# Bench top router table



## siggy_7 (9 Dec 2012)

After making a few of Bill Hylton's router jigs, I decided to make a small bench-top style router table using his designs. The idea being that something small-ish and portable won't take up much room in my crowded workshop and will remain useful even when I have something bigger and better.







The main concept is something that can be carried around, hung on a wall and that has a hinged lid for easy access. The top is made of two pieces of 12mm ply with a hole through the bottom half, so that a fixed base router locates precisely into the underside of the top. It is secured by two toggle clamps screwed into the top, so installing the router is a 30 second job and can even be done with the perspex base plate left in. I designed it around my Draper Expect router, which I regularly use for hand held routing and jig use as well so the ability to remove it quickly is very helpful.

To access the router, the top hinges up and is secured via a stay. This makes height adjustment very easy. 






Changing bits is also easy as you just slide the router out of the base. The main downside is that because the router just pokes up through the top, there is no way of closing down the opening once I use a big bit in it.

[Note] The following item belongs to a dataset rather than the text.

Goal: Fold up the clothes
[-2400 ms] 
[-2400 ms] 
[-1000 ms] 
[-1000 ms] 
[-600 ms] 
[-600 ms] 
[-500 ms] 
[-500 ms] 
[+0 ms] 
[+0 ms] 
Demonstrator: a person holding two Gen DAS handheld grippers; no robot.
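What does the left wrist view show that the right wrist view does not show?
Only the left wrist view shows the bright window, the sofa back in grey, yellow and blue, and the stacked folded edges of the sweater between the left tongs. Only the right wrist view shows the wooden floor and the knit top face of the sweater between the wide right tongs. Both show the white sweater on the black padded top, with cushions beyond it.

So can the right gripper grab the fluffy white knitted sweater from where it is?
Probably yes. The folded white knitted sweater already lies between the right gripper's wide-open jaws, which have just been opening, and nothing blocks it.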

Currently I've not used anything bigger than 16mm, if this becomes a problem I might machine out a recess in the top for an insert.

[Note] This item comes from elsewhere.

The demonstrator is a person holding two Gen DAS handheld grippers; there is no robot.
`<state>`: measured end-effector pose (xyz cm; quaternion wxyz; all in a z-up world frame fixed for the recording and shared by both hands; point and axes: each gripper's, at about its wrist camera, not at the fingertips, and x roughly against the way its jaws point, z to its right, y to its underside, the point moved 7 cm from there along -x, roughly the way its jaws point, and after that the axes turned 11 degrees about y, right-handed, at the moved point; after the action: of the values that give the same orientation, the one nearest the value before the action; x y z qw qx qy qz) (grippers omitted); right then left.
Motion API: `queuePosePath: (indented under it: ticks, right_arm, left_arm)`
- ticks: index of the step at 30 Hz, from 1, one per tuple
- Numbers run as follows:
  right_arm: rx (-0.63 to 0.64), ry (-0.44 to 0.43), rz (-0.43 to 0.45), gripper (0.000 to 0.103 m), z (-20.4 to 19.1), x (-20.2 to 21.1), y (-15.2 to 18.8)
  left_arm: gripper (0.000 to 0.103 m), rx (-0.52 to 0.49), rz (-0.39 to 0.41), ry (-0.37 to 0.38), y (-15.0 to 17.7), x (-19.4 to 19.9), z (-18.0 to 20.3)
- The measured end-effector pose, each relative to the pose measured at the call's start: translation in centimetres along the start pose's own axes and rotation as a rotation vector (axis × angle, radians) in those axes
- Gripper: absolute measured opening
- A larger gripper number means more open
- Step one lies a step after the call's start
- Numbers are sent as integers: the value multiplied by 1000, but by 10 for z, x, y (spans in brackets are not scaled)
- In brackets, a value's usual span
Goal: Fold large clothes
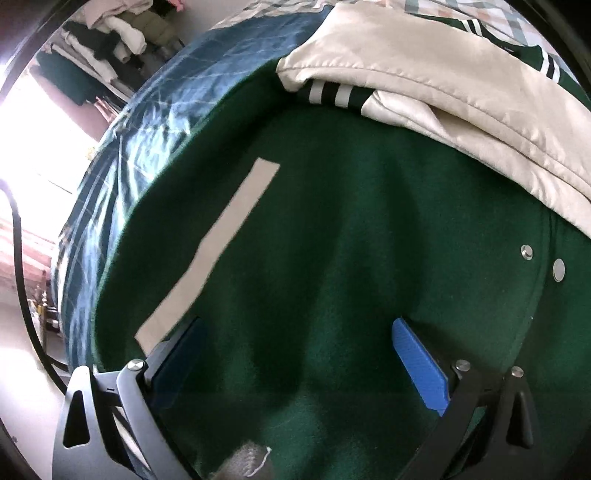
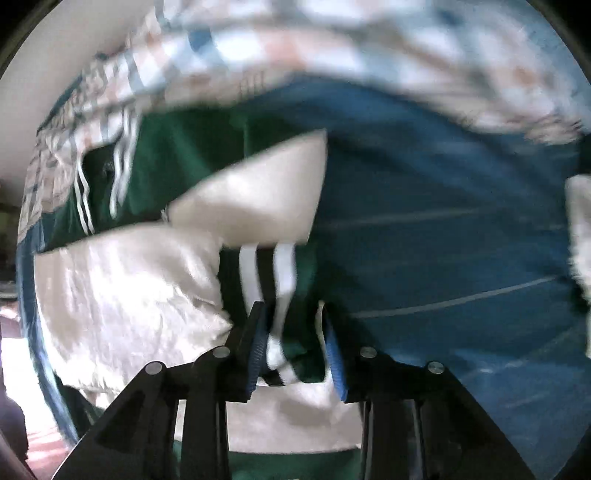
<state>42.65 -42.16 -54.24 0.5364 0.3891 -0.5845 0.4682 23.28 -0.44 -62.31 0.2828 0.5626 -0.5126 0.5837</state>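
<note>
A green varsity jacket [image 1: 332, 221] with cream sleeves [image 1: 424, 74] lies spread on the bed. A white pocket strip [image 1: 221, 243] and metal snaps [image 1: 526, 252] show on its body. My left gripper [image 1: 297, 325] hovers open just over the green cloth, with nothing between its blue pads [image 1: 417, 362]. In the right wrist view, my right gripper [image 2: 290, 314] is shut on the sleeve's green cuff with white stripes [image 2: 280, 273]. The cream sleeve [image 2: 129, 295] bunches to the left of the fingers, and this view is blurred.
A blue sheet [image 1: 147, 147] covers the bed under the jacket, and its edge drops off at left. A plaid quilt [image 2: 332, 48] lies at the far side. Piled clothes [image 1: 122, 33] sit beyond the bed. A black cable [image 1: 22, 277] hangs at the left.
</note>
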Motion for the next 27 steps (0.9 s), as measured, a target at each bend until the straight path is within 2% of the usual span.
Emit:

Pop open the toggle clamps, and the base is released ready for working in hand-held tasks.






The design of the Draper router creates a completely sealed chamber under the table with a perspex dust extraction port, which is visible in the photos. In use so far this has been very effective at catching all under-table dust. I need to add some form of above-table dust collection too. It's all finished in 2 coats of clear laquer to protect it from damage. 

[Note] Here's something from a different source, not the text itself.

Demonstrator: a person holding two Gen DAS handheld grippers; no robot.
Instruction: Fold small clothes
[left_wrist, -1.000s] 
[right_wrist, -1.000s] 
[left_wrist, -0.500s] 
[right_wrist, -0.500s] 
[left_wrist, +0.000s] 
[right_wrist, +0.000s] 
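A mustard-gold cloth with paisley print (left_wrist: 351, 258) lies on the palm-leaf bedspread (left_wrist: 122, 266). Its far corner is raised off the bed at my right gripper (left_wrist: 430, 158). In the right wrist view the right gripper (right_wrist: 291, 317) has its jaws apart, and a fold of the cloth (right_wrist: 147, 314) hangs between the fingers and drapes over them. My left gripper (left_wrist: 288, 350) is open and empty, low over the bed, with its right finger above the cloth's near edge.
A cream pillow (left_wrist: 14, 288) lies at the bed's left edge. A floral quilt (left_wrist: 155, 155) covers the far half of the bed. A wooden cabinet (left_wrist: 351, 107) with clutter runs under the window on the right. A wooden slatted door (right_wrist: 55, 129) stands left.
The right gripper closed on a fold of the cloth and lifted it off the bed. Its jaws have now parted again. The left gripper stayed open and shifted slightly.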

I've still got a few more bits to do to it. I want to cut out a handle in the base, and add some latches to secure the table down when it's in use. I also will probably re-do the top at some point, because I didn't have the most success in applying the laminate the first time around and getting the edge banding level with the top. I need to make a proper fence up for it next, and a sliding fence for things like sliding dovetails in drawer fronts.


----------



## marcros (9 Dec 2012)

i like this a lot.

how do you find the draper?


----------



## chippy1970 (9 Dec 2012)

That reminds me I must finish my one , I've just gotta build the stand for it.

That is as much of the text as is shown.